EXERCISE DETAILS: Range to reproduce from the entries below: the line with "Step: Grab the", the line with "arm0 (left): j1", and every line in between. Give them exactly and give nothing else.

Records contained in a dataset

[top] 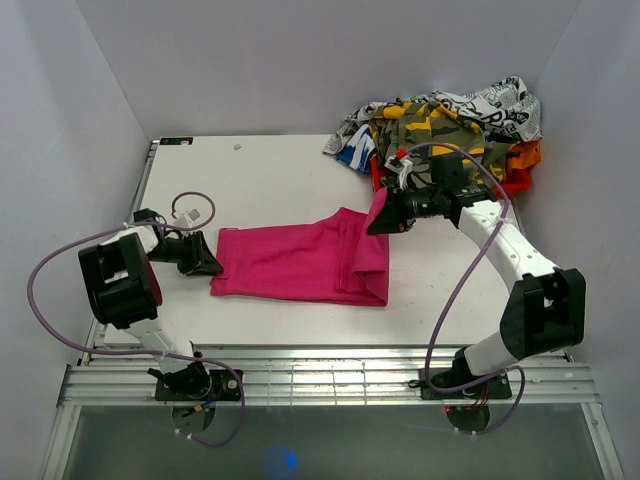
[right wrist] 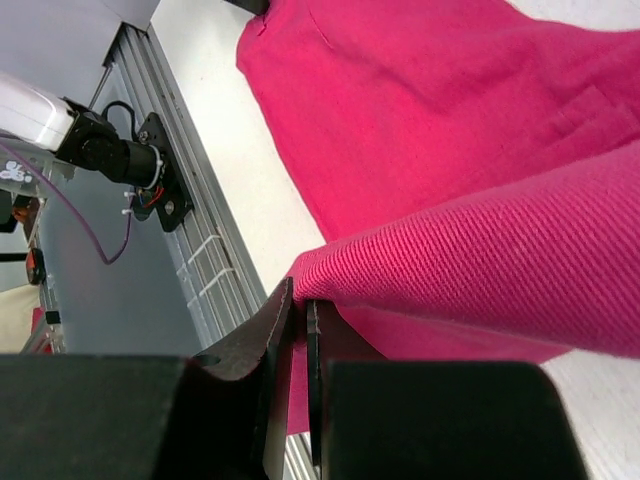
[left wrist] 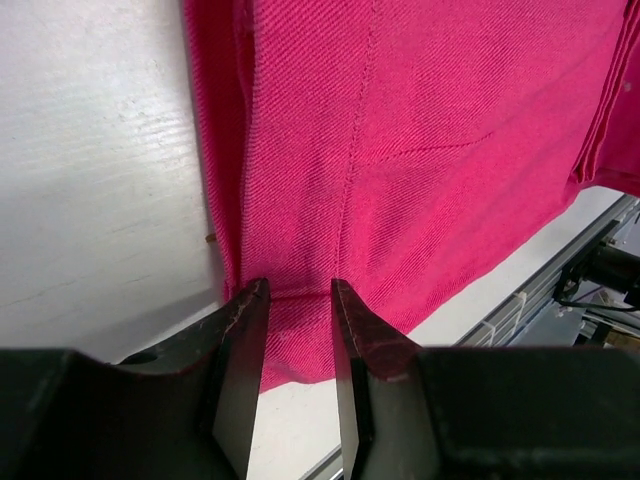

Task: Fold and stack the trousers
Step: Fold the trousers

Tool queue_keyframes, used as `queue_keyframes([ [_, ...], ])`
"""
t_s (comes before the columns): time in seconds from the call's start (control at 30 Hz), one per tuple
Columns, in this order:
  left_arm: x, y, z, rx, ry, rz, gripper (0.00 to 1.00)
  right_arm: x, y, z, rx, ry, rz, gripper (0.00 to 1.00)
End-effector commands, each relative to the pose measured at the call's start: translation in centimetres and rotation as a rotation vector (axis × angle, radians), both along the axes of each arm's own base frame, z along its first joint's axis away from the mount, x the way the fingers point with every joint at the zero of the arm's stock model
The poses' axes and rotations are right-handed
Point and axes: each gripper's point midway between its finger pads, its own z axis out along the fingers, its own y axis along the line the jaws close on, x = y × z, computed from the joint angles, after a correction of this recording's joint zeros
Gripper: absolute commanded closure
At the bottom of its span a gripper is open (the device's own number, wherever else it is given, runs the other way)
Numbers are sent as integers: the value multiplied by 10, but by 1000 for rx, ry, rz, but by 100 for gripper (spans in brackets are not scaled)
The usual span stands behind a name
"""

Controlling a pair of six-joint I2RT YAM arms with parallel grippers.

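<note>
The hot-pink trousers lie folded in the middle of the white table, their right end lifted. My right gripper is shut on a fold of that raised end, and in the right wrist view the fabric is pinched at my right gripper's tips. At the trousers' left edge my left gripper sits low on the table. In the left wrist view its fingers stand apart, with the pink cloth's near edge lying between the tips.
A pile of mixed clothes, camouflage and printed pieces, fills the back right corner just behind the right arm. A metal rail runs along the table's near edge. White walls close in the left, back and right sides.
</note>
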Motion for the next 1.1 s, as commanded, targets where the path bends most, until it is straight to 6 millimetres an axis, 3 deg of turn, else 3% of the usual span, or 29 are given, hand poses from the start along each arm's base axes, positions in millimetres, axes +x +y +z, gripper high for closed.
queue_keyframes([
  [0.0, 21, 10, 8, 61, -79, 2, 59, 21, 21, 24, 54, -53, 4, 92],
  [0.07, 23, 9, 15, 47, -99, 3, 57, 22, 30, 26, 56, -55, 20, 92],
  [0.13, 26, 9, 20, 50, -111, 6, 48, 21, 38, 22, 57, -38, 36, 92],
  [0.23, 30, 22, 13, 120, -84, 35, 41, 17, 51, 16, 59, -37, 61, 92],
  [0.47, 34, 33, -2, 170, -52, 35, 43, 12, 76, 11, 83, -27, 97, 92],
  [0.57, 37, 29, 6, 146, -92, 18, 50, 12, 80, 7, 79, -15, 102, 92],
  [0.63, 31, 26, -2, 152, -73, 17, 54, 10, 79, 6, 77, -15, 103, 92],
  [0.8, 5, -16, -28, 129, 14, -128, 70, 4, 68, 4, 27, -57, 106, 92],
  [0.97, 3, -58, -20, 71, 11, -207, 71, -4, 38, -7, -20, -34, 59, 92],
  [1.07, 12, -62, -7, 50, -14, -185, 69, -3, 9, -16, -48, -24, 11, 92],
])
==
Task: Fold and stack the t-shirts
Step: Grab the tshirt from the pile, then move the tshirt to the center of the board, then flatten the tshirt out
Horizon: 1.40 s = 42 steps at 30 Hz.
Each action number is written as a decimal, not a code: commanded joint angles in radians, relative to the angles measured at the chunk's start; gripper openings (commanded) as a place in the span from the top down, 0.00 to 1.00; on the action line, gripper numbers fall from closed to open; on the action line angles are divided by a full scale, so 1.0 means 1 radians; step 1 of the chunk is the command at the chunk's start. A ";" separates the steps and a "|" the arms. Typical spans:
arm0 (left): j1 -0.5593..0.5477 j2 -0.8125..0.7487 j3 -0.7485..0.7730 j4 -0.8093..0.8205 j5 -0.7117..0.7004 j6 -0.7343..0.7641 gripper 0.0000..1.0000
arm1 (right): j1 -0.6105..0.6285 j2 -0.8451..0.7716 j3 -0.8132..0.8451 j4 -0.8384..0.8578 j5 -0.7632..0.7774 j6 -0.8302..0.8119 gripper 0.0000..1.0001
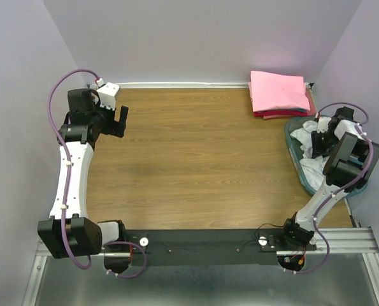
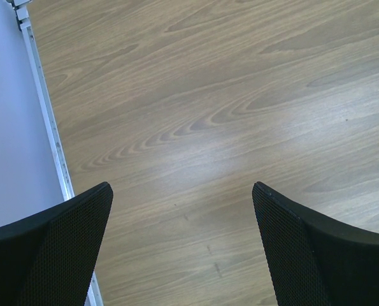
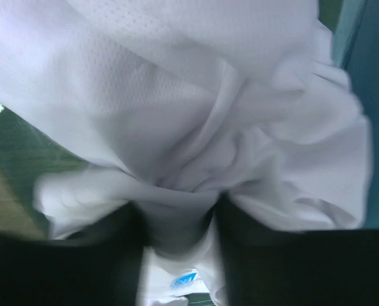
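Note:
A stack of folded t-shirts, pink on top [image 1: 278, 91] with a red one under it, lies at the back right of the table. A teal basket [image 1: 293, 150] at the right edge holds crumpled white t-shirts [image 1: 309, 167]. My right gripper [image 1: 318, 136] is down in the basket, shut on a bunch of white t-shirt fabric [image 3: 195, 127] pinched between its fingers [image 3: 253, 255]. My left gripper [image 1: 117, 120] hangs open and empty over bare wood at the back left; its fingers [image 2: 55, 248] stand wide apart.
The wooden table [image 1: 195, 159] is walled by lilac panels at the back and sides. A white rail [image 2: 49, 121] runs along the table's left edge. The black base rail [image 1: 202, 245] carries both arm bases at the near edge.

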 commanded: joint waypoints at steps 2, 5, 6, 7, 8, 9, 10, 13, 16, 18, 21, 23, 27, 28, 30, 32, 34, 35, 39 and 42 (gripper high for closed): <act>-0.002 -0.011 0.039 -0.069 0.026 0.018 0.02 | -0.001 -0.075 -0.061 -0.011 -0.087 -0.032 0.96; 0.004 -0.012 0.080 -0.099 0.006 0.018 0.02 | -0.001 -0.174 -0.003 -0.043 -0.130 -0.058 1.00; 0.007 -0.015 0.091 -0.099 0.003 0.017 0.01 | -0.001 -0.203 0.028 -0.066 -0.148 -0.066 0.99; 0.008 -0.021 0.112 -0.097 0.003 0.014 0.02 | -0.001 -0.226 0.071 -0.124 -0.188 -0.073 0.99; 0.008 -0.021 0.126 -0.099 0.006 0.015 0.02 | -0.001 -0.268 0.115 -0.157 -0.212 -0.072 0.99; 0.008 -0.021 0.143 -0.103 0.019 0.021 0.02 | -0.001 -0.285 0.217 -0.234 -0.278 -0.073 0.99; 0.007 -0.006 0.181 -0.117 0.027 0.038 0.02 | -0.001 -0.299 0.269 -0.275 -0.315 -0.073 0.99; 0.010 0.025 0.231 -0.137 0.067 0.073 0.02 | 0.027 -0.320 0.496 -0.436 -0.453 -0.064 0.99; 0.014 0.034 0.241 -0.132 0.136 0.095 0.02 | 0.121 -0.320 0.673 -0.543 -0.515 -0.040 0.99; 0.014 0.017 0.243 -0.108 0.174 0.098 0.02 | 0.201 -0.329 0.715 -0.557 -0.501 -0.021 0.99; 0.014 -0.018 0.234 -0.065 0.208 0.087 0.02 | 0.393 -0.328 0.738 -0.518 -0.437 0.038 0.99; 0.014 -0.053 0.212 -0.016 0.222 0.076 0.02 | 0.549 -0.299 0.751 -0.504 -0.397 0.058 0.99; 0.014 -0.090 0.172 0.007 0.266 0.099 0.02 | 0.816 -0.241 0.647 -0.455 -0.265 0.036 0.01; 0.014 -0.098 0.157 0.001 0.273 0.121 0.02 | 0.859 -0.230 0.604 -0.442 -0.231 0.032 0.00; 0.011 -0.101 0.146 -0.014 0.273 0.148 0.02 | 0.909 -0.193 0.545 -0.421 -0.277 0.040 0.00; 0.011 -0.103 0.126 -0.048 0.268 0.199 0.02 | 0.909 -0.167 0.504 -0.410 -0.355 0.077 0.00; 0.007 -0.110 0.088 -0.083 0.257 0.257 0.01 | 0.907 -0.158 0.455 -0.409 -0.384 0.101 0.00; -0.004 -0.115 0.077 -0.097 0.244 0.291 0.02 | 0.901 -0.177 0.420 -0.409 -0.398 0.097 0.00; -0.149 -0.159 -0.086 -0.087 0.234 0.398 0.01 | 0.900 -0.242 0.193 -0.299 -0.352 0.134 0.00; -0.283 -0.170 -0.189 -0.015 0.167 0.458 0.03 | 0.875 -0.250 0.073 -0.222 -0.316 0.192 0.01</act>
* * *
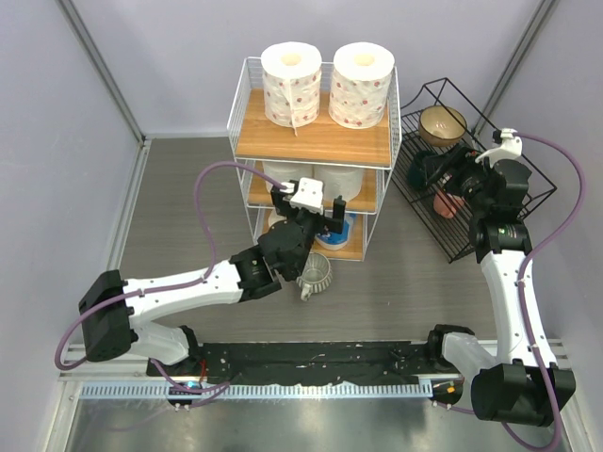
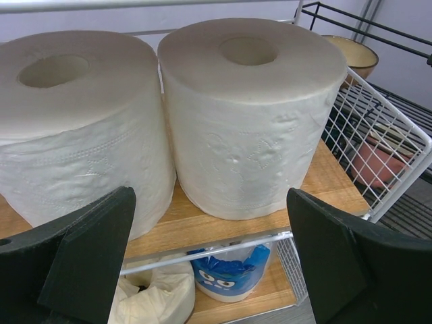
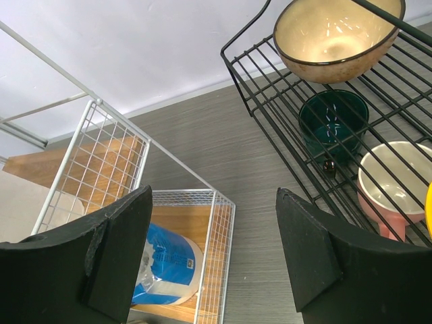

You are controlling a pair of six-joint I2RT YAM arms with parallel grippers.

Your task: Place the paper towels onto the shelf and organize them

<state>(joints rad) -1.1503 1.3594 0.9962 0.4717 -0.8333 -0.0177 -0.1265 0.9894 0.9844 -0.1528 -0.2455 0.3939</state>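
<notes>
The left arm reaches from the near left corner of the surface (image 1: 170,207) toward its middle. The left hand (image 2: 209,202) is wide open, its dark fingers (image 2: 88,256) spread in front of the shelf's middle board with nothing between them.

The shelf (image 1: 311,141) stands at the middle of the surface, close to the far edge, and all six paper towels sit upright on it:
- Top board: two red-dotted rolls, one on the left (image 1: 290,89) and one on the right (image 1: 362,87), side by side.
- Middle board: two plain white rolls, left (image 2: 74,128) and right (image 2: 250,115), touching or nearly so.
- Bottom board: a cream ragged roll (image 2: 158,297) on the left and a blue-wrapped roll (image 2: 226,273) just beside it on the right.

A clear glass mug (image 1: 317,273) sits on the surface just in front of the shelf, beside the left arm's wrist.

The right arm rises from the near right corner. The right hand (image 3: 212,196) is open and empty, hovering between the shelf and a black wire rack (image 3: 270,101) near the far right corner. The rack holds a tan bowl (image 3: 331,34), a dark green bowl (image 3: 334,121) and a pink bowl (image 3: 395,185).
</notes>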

SOLUTION:
Step: Grab the tshirt from the pile, then move the tshirt to the center of the board, then flatten the tshirt out
Horizon: 1.40 s = 42 steps at 30 Hz.
Each action number is written as a decimal, not a code: commanded joint angles in radians, relative to the angles measured at the chunk's start; gripper openings (commanded) as a place in the span from the top down, 0.00 to 1.00; on the action line, gripper numbers fall from closed to open; on the action line angles are divided by a full scale, so 1.0 means 1 radians; step 1 of the chunk is the command at the chunk's start. A ";" separates the steps and a "|" the arms. Typical spans:
arm0 (left): j1 -0.5593..0.5477 j2 -0.8125..0.7487 j3 -0.7485..0.7730 j4 -0.8093..0.8205 j5 -0.7117..0.7004 j6 -0.7343..0.7641 gripper 0.0000..1.0000

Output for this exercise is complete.